Protecting Religious Freedom

Finally and most importantly, protecting the right of conscience for health care workers rests fundamentally on a cornerstone of our nation: religious freedom. As the moral concerns agency of the Southern Baptist Convention, the largest non-Catholic denomination in the United States with over 16.2 million members cooperating in about 44,000 churches, the Ethics & Religious Liberty Commission remains committed to preserving this cherished freedom. Freedom of religion and freedom of conscience are trademarks of the United States. Commonly referred to as the first freedom, the First Amendment’s protection of religious freedom extends beyond protecting an individual’s freedom to worship or not to worship. It also ensures that individuals need not check their consciences and moral convictions at the door of a hospital clinic or medical center. More importantly, we understand, as did our nation’s founders, that the right to conscience is not one given by government but by God. To compel or coerce individuals to sacrifice their core convictions at the altar of government contrivances is an offense of the worst sort.

Conclusion

Protecting conscience has been a longstanding core principle of our democracy. It has been long supported by Congress, and is embodied in the First Amendment and the Hippocratic Oath. To deny its protection by revoking the existing regulation would only rend the fabric of our democracy and open wide the door for discrimination against health care providers and professionals to proliferate. HHS should reject any and all efforts to rescind or weaken the existing conscience protections rule implemented in December 2008. The Department should retain the existing rule in its entirety as a necessary means to reinforce existing laws that have protected the right of conscience for more than 35 years.

Sincerely,

Richard D. Land

This letter was sent on April 9, 2009 to:
Office of Public Health and Science
Department of Health and Human Services
Attention: Rescission Proposal Comments
Hubert H. Humphrey Building
200 Independence Avenue, SW, Room 716G
Washington, DC 20201
Re: Rescission Proposal Comments
Docket ID Number: HHS-OPHS-2009-0001

Further Learning

Learn more about: Family, Living, Health, Life, Abortion

comments

1 On Apr 22nd, 2009, at 7:45am, Charles Enlow wrote:

There is no occupation where conscience and career do not come into conflict.  If you carry a Christ-given mandate to think and perform as he did into your workplace, you are going to encounter opposition, sooner rather than later.  What you will see is that if you are obedient to the Master, you are going to find yourself a ‘lone ranger’, because the great majority of those nominally Christian are in fact chameleons, adopting protective coloration in secular circles.

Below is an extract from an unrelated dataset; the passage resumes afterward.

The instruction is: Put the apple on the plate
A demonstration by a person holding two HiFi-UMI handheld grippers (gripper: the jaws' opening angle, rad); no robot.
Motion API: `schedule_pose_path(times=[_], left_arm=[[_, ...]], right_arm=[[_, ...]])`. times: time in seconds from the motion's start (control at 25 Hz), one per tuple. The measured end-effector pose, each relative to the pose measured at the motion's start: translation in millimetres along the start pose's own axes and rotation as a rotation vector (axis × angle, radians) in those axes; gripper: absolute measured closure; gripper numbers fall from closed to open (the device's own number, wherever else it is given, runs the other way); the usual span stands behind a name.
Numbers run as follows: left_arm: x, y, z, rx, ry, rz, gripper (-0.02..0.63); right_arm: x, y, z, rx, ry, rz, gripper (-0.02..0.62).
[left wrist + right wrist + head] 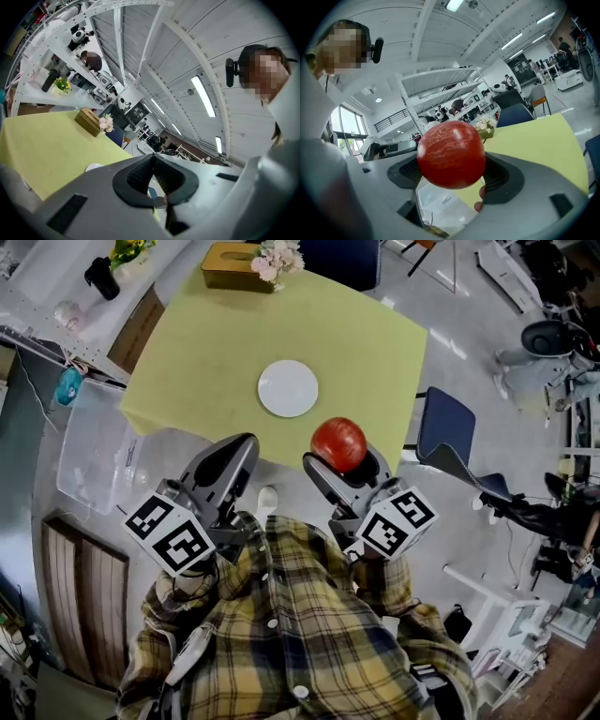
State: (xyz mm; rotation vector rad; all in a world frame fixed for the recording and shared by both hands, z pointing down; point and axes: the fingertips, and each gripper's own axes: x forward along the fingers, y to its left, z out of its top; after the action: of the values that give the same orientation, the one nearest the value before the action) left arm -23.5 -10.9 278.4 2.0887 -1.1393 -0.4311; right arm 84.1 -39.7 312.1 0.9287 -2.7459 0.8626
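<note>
A red apple (338,443) sits between the jaws of my right gripper (341,459), which is shut on it and held just off the near edge of the yellow-green table (366,343). In the right gripper view the apple (451,153) fills the gap of the right gripper (451,165). A white plate (288,388) lies empty on the table, ahead and slightly left of the apple. My left gripper (246,442) hangs left of the apple, near the table's edge. Its pads meet in the left gripper view, with nothing between them in the left gripper (153,162). The plate's rim (93,167) peeks over that gripper's body.
A wooden tissue box (230,266) with pink flowers (278,259) stands at the table's far edge. A blue chair (445,427) is right of the table. A clear plastic bin (89,460) sits on the floor to the left, below shelving.
</note>
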Motion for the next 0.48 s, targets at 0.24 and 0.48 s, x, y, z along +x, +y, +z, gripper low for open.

  Do not compromise.  Be winsome if you can, but know that it won’t matter a great deal to onlookers.

2 On Apr 22nd, 2009, at 2:14pm, Adrienne Leanna Kline wrote:

Having dedicated my life to nursing and protecting and respecting everyone’s life this issue of conscience protection is important to me. My convictions are not exactly the same as my neighbors but I would hate for any American to have to break with their personal beliefs, values and convictions in order to help others.  I would hate to think of a nation where you couldn’t legally get care from anyone who had any of your values in common.

3 On Apr 22nd, 2009, at 7:16pm, Maureen C. Lauer wrote:

So right you are, Mr. Land.  The United States of America is still a democratic society; one that enjoys freedom of religion.  I won’t allow my hard earned tax dollars, or my nursing license to be used against the core of my christian belief system.  To God be the glory.